Cirio: “Parco della Salute come Tav. Lavori ripresi grazie a noi”

"Viviamo in un Paese complicato, nel quale possono passare vent'anni da momento in cui si propone un'idea alla posa della prima pietra. Questo ci deve far riflettere", ha commentato il presidente del Piemonte

newsby Sara Iacomussi28 Settembre 2021



Alberto Cirio, il governatore del Piemonte, ha commentato l’avvio dei lavori di bonifica dell’area che ospiterà il Parco della Salute di Torino. “Il nostro obiettivo quando ci siamo insediati al governo di questa Regione era finire le cose non finite e sbloccare quelle bloccate. Ce n’erano tante, come la Tav e il Parco della Salute“, ha dichiarato. “La Tav, a sei mesi di distanza dall’inizio del nostro mandato, è ripartita e ora sta procedendo. Questo per noi è fondamentale: non dimentichiamo le decine di persone in piazza che chiedevano il riavvio di quest’opera“, ha aggiunto Cirio.

Cirio: “In Italia ci vogliono vent’anni per avviare un’opera pubblica”
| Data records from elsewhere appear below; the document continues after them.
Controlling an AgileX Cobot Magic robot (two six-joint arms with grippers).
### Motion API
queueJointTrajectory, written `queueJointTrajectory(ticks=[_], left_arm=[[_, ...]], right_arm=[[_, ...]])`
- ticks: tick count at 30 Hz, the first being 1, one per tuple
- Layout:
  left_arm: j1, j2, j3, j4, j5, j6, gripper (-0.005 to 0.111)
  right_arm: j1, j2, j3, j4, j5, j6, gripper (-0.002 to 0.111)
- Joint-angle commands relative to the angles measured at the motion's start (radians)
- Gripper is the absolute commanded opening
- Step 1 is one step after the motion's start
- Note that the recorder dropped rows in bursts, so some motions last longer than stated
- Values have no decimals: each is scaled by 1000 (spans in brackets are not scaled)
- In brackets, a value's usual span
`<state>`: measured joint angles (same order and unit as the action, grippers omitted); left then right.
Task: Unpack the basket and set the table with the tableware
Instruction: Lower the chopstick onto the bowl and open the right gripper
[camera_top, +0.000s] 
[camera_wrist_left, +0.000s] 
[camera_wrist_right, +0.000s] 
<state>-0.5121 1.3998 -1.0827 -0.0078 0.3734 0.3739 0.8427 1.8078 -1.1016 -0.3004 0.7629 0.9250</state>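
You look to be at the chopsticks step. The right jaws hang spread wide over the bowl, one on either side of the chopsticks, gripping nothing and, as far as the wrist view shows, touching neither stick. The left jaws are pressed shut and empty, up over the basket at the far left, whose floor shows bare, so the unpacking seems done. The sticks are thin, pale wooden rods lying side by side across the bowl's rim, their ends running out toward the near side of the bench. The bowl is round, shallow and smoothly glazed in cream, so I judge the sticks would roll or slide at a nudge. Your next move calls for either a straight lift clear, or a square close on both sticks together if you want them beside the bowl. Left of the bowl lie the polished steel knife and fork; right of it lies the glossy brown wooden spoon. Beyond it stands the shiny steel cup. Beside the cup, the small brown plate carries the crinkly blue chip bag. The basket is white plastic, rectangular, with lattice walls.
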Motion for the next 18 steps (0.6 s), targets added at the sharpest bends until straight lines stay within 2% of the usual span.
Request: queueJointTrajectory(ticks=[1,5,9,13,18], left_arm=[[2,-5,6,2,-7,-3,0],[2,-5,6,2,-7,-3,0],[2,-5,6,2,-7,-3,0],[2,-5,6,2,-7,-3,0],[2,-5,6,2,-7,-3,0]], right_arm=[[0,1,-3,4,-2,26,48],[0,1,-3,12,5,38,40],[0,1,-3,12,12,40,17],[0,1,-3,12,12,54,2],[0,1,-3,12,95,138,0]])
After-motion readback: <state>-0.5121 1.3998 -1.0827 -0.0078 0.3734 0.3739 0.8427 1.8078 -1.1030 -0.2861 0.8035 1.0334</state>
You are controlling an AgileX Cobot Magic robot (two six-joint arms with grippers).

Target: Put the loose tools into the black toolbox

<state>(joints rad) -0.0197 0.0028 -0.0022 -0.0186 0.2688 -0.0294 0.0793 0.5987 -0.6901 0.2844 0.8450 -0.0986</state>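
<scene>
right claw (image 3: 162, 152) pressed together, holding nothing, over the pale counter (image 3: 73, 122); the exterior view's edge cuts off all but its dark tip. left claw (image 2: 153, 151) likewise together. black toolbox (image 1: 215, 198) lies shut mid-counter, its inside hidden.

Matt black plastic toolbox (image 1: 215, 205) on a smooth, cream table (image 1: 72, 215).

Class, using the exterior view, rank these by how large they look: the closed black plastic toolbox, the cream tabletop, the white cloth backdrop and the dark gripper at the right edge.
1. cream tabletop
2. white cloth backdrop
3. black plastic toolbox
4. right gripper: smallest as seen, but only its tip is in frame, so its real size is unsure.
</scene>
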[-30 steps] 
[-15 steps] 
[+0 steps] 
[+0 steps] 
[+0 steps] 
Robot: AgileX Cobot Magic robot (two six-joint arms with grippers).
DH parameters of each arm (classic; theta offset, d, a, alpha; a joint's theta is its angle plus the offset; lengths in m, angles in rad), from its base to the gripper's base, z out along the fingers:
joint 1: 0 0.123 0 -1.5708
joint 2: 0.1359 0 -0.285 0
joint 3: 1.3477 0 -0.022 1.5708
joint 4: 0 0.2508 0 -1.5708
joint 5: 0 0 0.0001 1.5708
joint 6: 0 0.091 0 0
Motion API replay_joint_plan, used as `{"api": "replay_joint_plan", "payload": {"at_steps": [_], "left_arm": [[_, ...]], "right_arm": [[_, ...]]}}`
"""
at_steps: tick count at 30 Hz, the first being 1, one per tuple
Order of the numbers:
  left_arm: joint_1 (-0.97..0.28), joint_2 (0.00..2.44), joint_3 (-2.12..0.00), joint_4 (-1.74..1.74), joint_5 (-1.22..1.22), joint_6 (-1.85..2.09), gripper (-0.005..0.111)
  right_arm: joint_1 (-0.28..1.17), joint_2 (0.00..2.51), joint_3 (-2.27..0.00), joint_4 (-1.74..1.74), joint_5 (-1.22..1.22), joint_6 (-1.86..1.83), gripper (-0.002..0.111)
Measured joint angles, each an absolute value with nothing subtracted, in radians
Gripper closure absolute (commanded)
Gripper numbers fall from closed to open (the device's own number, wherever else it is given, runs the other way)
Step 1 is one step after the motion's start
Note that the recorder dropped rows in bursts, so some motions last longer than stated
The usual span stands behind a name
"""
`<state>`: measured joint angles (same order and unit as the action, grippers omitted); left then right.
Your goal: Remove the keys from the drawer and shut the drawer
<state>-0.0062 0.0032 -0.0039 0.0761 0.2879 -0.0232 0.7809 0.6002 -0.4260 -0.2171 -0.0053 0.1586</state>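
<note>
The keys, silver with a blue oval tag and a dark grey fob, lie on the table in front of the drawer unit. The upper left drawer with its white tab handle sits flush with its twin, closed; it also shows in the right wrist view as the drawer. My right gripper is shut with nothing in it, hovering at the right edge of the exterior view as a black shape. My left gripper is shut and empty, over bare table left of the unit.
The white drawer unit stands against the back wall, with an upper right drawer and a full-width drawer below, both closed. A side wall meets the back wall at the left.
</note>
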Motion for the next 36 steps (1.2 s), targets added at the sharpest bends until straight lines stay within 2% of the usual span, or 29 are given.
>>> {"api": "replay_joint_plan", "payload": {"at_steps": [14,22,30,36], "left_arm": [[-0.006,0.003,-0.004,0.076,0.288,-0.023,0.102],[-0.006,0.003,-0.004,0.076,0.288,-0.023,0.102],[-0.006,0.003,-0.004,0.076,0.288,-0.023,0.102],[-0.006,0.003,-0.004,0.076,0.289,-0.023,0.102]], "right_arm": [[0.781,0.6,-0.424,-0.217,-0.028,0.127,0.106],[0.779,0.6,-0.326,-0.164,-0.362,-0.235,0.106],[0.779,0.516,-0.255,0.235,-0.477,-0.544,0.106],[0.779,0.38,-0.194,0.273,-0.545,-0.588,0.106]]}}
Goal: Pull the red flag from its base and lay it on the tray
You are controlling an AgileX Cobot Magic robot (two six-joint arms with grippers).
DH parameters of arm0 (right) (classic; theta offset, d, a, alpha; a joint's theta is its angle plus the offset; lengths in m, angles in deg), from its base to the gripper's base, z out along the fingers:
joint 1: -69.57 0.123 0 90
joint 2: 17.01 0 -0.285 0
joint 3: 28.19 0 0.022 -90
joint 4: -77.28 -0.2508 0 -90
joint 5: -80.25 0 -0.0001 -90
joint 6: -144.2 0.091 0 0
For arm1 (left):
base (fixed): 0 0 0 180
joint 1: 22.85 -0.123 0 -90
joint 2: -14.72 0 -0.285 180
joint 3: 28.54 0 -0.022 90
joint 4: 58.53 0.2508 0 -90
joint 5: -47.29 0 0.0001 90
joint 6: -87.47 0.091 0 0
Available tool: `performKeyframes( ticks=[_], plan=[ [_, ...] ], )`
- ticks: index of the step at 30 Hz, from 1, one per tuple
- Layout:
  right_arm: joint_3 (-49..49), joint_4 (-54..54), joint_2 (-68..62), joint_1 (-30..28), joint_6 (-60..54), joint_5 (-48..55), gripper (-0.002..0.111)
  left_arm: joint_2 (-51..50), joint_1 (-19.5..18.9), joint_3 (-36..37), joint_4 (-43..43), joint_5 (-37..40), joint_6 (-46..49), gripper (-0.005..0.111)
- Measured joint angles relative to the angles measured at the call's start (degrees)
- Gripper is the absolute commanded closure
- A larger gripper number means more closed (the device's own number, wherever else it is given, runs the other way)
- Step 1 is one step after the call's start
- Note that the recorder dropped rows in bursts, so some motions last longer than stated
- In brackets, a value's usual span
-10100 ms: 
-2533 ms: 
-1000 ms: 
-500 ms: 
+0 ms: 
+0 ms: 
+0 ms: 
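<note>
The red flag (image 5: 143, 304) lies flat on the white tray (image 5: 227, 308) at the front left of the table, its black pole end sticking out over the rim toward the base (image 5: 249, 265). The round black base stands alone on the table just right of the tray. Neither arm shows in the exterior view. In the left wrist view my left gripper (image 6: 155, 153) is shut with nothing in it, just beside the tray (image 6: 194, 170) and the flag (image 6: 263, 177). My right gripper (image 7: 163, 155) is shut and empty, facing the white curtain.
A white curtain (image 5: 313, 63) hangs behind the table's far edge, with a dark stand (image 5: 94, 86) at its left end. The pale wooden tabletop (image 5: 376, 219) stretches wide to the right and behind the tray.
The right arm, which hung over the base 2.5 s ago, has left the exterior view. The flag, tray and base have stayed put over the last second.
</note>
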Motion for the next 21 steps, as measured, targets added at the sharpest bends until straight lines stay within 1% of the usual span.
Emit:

Cirio, alludendo al Parco della Salute, ha poi aggiunto che “era necessario anche far ripartire un’opera che era iniziata nel 2003“. “Viviamo in un Paese complicato, nel quale possono passare vent’anni da momento in cui si propone un’idea alla posa della prima pietra. Questo ci deve far riflettere: se non cambiano le regole, il Pnrr faticherà  ad avere degli effetti concreti sul territorio. Accanto a questa riflessione, che dobbiamo fare, c’è la soddisfazione di essere riusciti a superare le problematiche e ad arrivare oggi all’avvio dei lavori. È un’opera fondamentale perché il Parco della Salute ha un valore sanitario e per questa città, stiamo recuperando un quartiere“.